Aquele misterioso vulto no sótão dos Becker seria mesmo Zé Dirceu? Os que sabem da lenda, aqueles velhos moradores das Mercês, pedem mais uma cerveja, passam de mão em mão a foto de Zé Dirceu e um deles aponta uma sombra de dúvida: -Se não me falha a memória, é ele mesmo! Varava madrugada, parecia um cuco na janela do sótão.

Clara Becker desmonta qualquer resquício de veracidade da lenda: nega qualquer parentesco com os Becker de Curitiba. Os Becker de Cruzeiro do Oeste são gaúchos. Afirma que só veio a Curitiba uma ou duas vezes.

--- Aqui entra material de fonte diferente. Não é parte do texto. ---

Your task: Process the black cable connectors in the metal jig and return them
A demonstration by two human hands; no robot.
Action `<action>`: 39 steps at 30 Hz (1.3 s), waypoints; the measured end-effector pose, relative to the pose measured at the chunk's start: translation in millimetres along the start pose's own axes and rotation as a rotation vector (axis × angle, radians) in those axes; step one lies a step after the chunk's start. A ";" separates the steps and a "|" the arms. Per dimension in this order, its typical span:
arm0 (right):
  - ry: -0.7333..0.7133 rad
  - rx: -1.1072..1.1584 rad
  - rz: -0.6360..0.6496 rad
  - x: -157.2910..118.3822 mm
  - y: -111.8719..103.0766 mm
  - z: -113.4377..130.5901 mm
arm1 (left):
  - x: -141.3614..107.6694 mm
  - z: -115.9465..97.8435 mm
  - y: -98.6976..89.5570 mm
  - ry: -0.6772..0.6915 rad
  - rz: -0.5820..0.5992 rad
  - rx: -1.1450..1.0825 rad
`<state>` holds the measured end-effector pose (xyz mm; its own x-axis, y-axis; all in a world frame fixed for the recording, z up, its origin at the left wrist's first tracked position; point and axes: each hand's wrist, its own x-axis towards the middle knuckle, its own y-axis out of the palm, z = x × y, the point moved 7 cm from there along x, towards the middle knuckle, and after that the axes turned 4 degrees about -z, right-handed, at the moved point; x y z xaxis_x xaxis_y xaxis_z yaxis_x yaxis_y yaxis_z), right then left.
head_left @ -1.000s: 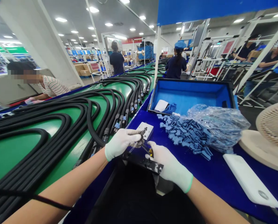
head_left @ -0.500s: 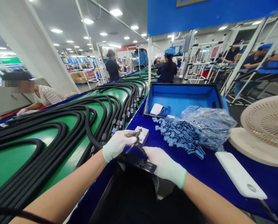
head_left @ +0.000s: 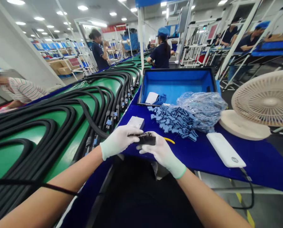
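Observation:
My left hand (head_left: 120,139), in a white glove, pinches the dark narrow end of a black part with a coil spring (head_left: 145,134). My right hand (head_left: 161,152), also gloved, grips the part's blocky black body (head_left: 148,140) between thumb and fingers. Both hands meet over the near edge of the blue-covered table. Just behind them lies a small light grey block (head_left: 136,122), partly covered by my left fingers. A curved yellow handle (head_left: 169,140) sticks out beyond my right hand; the rest of that tool is hidden.
Small blue plastic pieces (head_left: 173,122) lie heaped beside a clear plastic bag (head_left: 200,106), before a blue bin (head_left: 179,84). A white power bank (head_left: 225,148) and a beige fan (head_left: 267,98) stand right. Black hoses (head_left: 60,110) cover the green belt (head_left: 65,148) at left. Several people work further off.
The black plate-like piece under my hands is out of sight, and my right hand has come up to grip the sprung part. The yellow handle now shows on the table. The view has shifted.

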<state>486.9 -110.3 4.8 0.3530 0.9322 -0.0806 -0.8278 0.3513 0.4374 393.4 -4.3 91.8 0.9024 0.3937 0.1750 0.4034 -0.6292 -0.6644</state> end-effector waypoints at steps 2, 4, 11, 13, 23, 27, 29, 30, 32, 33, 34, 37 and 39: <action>0.021 0.077 0.007 3.0 2.1 -1.6 | -1.3 -0.5 6.3 0.020 0.087 0.009; 0.009 0.033 0.018 4.5 1.3 0.8 | -3.5 -3.3 7.5 0.050 0.096 0.025; -0.018 -0.174 0.122 2.0 1.2 6.0 | -18.3 -12.3 17.9 0.169 -0.012 0.198; 0.006 -0.163 0.145 0.8 1.8 4.3 | -22.3 -11.5 21.3 0.235 -0.001 0.245; -0.027 -0.358 0.067 -2.9 -1.7 7.7 | 1.9 40.1 28.1 -0.181 0.135 -0.139; -0.110 -0.241 0.009 -1.7 0.5 14.2 | -24.5 23.7 13.5 -0.152 -0.246 0.066; -0.199 -0.180 -0.084 -8.3 3.2 17.7 | -49.8 20.6 18.4 -0.215 -0.282 0.069; -0.226 -0.178 -0.119 -12.8 5.9 17.8 | -61.9 24.7 24.2 -0.289 -0.246 -0.016; -0.253 -0.285 -0.055 -18.6 18.4 17.7 | -83.2 38.6 27.9 -0.435 -0.289 -0.360; -0.270 -0.400 0.077 -18.7 28.9 18.6 | -91.9 48.0 23.8 -0.495 -0.391 -0.578; -0.296 -0.539 0.246 -17.1 38.7 20.0 | -99.9 58.5 16.3 -0.540 -0.532 -0.783; -0.417 -0.988 0.492 13.1 32.6 34.7 | -117.4 84.5 -13.7 -0.597 -0.925 -1.089; -0.472 -1.396 0.156 58.2 -4.8 58.3 | -116.1 87.7 -32.7 -0.562 -0.978 -1.071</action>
<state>536.9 -62.8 50.3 0.1021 0.9496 0.2964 -0.5130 0.3056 -0.8021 262.2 29.3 29.5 0.1611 0.9592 -0.2325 0.9168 -0.0582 0.3950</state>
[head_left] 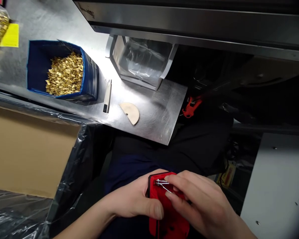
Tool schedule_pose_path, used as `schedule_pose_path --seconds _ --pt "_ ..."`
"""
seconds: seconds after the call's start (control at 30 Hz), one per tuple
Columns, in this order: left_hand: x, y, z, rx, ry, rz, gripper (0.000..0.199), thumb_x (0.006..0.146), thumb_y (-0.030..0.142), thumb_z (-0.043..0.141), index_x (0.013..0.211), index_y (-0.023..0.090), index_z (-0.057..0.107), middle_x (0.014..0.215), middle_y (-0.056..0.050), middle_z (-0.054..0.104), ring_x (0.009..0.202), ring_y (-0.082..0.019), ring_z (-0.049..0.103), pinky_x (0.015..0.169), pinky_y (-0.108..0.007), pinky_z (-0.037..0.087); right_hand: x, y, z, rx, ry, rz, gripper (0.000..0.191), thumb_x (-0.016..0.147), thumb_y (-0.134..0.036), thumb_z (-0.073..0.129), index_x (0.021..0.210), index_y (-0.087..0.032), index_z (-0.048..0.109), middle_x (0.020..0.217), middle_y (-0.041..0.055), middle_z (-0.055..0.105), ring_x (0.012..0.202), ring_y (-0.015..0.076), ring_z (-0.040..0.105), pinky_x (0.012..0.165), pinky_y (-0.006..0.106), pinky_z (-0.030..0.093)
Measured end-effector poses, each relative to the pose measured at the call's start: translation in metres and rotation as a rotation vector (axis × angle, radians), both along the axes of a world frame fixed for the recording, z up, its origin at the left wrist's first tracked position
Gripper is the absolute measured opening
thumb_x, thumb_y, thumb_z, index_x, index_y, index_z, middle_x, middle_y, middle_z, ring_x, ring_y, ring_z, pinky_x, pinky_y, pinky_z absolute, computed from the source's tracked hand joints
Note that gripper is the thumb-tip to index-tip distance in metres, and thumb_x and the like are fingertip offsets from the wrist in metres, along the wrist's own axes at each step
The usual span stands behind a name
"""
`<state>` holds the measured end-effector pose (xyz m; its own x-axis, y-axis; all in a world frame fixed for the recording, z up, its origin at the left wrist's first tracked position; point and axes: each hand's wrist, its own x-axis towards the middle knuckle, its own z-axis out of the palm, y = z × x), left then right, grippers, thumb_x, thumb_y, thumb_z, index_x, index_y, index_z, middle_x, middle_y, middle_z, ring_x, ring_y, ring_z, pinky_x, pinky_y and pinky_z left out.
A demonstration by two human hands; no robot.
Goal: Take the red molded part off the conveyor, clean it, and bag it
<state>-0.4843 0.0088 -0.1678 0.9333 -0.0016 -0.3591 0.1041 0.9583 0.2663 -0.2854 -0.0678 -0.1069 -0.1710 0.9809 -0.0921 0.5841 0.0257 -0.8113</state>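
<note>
At the bottom, over my dark-clothed lap, my left hand (142,199) is wrapped round a red case with a black rim (168,215), its thumb pressed over the near edge. My right hand (201,202) reaches in from the right and pinches a small shiny metal tool (162,182), which looks like a nail clipper, between thumb and index finger. The tool lies at the upper left corner of the red case. Whether its tip touches the case I cannot tell. My right hand covers part of the case's right side.
On the metal table (154,116) are a blue bin (91,78) of small gold-coloured metal parts, a white-handled cutter (107,96), a half-round pale disc (131,112) and a grey bin (168,63) with clear plastic bags. A plastic-lined cardboard box (30,149) stands left; an orange-handled tool (190,107) hangs right.
</note>
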Motion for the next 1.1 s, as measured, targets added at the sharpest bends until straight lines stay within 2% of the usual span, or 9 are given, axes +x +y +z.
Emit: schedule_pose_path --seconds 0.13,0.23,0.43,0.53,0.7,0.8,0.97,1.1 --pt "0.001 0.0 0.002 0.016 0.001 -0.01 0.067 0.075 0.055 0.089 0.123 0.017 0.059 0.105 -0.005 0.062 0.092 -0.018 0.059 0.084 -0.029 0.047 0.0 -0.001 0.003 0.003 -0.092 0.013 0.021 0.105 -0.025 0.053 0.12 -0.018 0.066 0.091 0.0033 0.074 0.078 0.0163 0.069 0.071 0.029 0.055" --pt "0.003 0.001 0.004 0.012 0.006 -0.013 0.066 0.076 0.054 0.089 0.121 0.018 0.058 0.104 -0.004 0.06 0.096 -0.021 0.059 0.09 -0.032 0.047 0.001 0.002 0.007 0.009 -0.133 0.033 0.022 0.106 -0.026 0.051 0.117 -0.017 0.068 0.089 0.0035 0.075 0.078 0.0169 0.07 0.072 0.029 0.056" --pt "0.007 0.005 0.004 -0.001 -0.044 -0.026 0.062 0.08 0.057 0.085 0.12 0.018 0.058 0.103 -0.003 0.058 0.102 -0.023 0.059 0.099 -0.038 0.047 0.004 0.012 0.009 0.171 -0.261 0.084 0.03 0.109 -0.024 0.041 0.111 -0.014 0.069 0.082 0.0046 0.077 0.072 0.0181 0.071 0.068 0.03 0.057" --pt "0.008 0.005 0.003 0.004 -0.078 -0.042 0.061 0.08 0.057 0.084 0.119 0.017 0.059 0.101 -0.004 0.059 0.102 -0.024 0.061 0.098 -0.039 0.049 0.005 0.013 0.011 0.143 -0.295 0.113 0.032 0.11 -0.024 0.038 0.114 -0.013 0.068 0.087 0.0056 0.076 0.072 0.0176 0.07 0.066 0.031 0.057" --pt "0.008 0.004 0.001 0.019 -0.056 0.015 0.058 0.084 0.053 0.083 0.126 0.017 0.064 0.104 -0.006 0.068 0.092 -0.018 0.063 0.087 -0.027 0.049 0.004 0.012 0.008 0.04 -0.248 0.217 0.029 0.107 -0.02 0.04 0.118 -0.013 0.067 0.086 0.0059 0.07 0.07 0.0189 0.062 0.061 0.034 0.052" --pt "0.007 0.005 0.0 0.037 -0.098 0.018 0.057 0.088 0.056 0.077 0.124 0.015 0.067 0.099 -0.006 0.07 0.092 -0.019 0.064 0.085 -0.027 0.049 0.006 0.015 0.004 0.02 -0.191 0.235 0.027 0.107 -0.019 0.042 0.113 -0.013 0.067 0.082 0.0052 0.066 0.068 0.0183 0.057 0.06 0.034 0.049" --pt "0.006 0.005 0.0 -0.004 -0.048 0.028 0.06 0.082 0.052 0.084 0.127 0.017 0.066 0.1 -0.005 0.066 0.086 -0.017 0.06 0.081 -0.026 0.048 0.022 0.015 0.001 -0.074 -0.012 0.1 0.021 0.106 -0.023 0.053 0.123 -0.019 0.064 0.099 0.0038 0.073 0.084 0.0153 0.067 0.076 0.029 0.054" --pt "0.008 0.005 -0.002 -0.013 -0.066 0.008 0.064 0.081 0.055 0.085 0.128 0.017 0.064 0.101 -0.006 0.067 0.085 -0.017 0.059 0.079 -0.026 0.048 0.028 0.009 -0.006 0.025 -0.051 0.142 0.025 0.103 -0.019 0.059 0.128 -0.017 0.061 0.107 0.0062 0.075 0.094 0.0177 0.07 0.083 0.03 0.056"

Por outro lado, numa entrevista à revista Veja, Clara Becker alimenta com algumas contradições a lenda do alto das Mercês. Ela lembrava que vinha a Curitiba com Zé Dirceu para as festas de família. E, naquelas ocasiões, notava o marido estranhamente nervoso, desconfortável.

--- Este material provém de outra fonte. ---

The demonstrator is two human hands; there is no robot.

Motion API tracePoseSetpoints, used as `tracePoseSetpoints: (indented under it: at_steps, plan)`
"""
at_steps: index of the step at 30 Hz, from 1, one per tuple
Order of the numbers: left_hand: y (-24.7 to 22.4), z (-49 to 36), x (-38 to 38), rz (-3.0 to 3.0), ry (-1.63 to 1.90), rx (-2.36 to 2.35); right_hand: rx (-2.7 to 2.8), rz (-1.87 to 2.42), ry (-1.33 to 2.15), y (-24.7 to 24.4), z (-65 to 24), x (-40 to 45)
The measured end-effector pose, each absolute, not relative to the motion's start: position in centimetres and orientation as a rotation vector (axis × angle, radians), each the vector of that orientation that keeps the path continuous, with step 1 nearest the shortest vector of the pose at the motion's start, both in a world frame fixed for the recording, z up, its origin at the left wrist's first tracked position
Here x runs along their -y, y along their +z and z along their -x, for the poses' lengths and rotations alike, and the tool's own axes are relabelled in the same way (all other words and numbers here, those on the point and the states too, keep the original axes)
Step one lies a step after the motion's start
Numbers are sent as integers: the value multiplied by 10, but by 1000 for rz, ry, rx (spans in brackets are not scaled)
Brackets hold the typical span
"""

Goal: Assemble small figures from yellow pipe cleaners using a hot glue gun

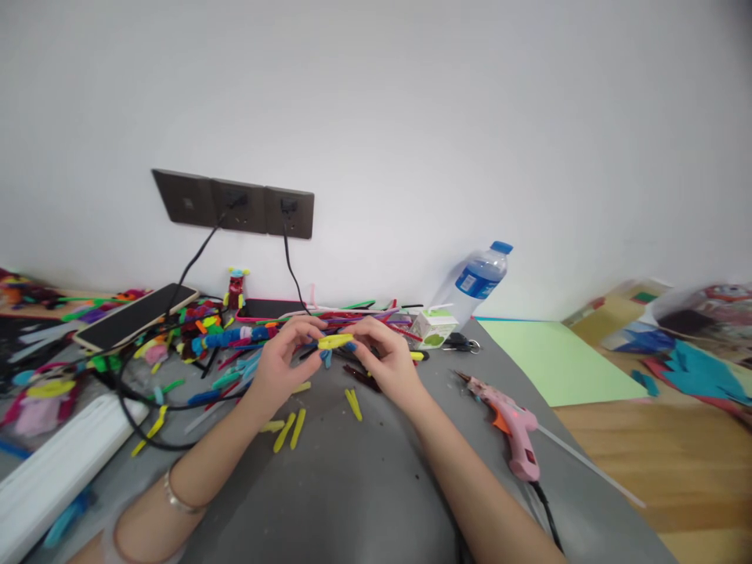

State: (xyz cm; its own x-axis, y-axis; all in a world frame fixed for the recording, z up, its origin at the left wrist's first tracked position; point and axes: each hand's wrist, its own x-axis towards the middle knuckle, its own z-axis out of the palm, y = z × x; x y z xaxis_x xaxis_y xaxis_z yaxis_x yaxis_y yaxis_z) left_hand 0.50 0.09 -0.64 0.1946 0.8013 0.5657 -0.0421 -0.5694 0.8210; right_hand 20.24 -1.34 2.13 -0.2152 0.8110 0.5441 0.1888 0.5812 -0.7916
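Between my two hands, over the middle of the grey table, is a short bundle of yellow pipe cleaner pieces [334, 341]. My left hand [287, 356] pinches its left end, with a bit of blue showing just below the fingertips. At the right end, the fingers of my right hand [385, 356] are closed on the same bundle. Loose yellow pipe cleaner pieces [298, 428] lie on the table below my left hand. Another small yellow pair [353, 404] rests beneath my right hand. Dark brown pieces [361, 377] lie partly behind the right hand.
A pink glue gun [511, 427] with a glue stick and cord lies at the right. Behind it stand a water bottle [479, 282] and a small box [433, 327]. Pipe cleaners, figures and a phone [138, 316] crowd the left. Black cables run from the wall sockets [235, 205].
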Motion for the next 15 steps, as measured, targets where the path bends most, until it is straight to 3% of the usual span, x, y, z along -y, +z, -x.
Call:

Só depois de revelada a verdadeira identidade de Carlos Henrique Gouveia de Mello ela veio a entender o desconforto: Zé Dirceu tinha medo de ser reconhecido por antigos companheiros da cidade.

A quem interessa suposto antigo relacionamento do ex-ministro Zé Dirceu com um dos mais poderosos bicheiros, depois de tanto tempo? A ninguém, presume-se. É apenas mais uma lenda curitibana. Nada mais, nada menos.